Problem details:
Give the data again exactly as written, without any of its pictures.

Given information:
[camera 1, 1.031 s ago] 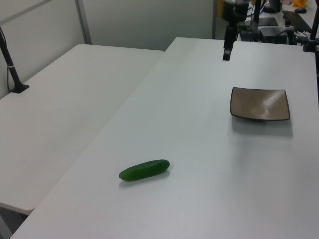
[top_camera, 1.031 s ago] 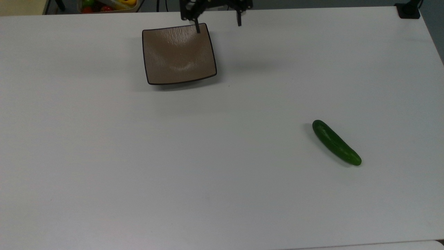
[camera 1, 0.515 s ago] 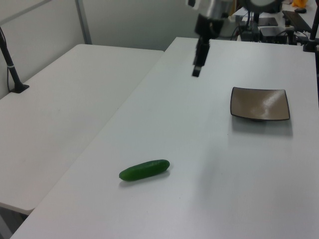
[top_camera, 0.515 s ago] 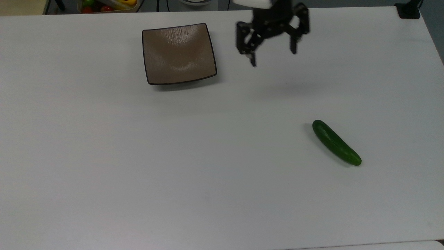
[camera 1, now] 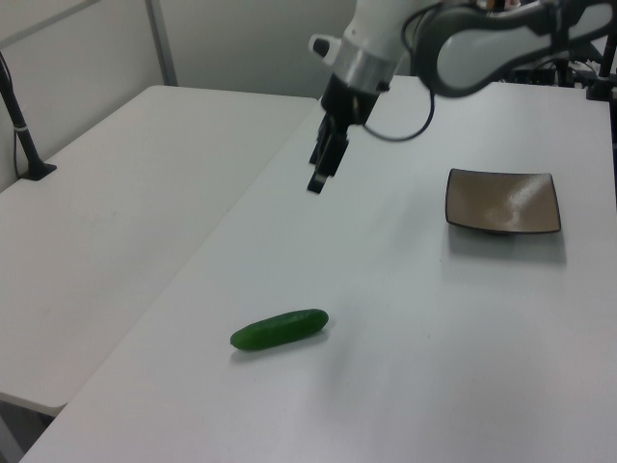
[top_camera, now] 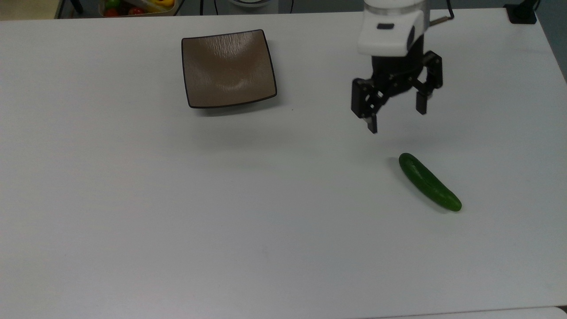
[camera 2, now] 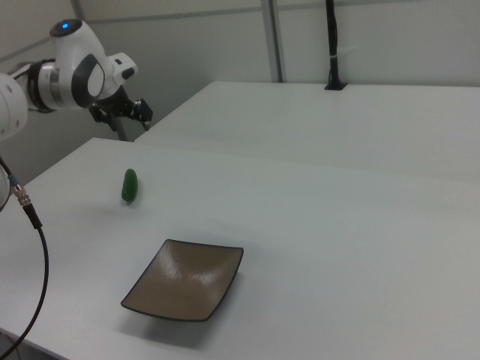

Response to this task:
[camera 1, 1.031 s ago] 
[top_camera, 1.031 s ago] 
[camera 1, 0.515 s ago] 
[top_camera, 0.515 s ago] 
[camera 1, now] 
[top_camera, now] 
[camera 2, now] 

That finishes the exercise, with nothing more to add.